The second: (1981). He wrote it with a trembling hand. 1981 was the year he fell in love with Clara, a woman who painted with coffee and whispered poetry into his ear while he slept. They danced to this song in a kitchen flooded with moonlight. "Tudo que se move é sagrado / Tudo que respira é um ser." (Everything that moves is sacred / Everything that breathes is a being.) Clara was gone now — cancer, '99 — but every time he heard the first acoustic guitar notes, she was there, barefoot, spinning in the kitchen.
"Yes," Tomás said, his voice soft as worn vinyl. "That’s the point. A life isn’t measured in years. It’s measured in the songs that make you close your eyes and say: 'I was there. I felt that. I survived.' " geraldo azevedo as melhores
He picked up a guitar-shaped pen and added one more line at the bottom of the page: The second: (1981)
"I'm not sick, child.
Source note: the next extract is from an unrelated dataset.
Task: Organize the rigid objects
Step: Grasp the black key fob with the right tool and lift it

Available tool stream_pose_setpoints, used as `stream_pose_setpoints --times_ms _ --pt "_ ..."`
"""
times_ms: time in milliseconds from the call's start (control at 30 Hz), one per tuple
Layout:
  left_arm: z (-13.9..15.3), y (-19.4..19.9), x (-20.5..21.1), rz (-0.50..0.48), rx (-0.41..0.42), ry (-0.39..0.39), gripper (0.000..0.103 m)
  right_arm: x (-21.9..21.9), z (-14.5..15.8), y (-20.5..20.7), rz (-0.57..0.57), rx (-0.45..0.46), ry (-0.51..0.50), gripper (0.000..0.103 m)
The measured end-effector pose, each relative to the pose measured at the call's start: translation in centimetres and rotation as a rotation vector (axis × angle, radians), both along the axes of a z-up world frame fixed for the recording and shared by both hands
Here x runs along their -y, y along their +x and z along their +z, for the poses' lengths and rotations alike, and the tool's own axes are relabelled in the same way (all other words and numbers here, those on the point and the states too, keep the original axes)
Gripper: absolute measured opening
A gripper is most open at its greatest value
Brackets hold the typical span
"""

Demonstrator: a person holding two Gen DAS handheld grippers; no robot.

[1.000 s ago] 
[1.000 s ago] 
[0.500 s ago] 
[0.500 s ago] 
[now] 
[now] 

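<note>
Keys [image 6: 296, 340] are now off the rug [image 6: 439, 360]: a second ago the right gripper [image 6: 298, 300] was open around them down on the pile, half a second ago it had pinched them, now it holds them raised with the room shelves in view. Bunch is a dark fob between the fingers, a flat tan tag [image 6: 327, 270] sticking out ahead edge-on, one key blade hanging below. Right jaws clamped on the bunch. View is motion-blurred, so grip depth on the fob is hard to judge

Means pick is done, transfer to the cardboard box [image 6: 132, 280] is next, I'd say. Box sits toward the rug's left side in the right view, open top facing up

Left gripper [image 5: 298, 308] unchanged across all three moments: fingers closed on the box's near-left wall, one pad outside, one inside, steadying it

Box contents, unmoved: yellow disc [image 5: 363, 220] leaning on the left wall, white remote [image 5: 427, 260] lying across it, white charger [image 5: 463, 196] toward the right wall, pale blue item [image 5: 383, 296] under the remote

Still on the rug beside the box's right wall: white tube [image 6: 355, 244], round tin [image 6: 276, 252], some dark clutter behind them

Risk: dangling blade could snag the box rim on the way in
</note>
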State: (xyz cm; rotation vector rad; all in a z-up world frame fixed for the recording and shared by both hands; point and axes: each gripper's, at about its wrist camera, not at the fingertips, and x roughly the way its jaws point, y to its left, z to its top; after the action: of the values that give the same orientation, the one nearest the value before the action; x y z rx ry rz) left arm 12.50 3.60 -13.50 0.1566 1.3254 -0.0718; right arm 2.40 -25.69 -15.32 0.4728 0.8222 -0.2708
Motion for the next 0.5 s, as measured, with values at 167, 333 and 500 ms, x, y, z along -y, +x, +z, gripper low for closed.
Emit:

But when I go, I don’t want flowers. I want these songs. Each person who comes will hold a card with one song’s name. When the priest finishes whatever he has to say, they will press play. All at the same time. Thirty different songs, thirty different memories. A beautiful chaos." They danced to this song in a kitchen flooded with moonlight
He smiled, pushing the paper toward her. "I’m making a list. Geraldo Azevedo: as melhores. For my funeral."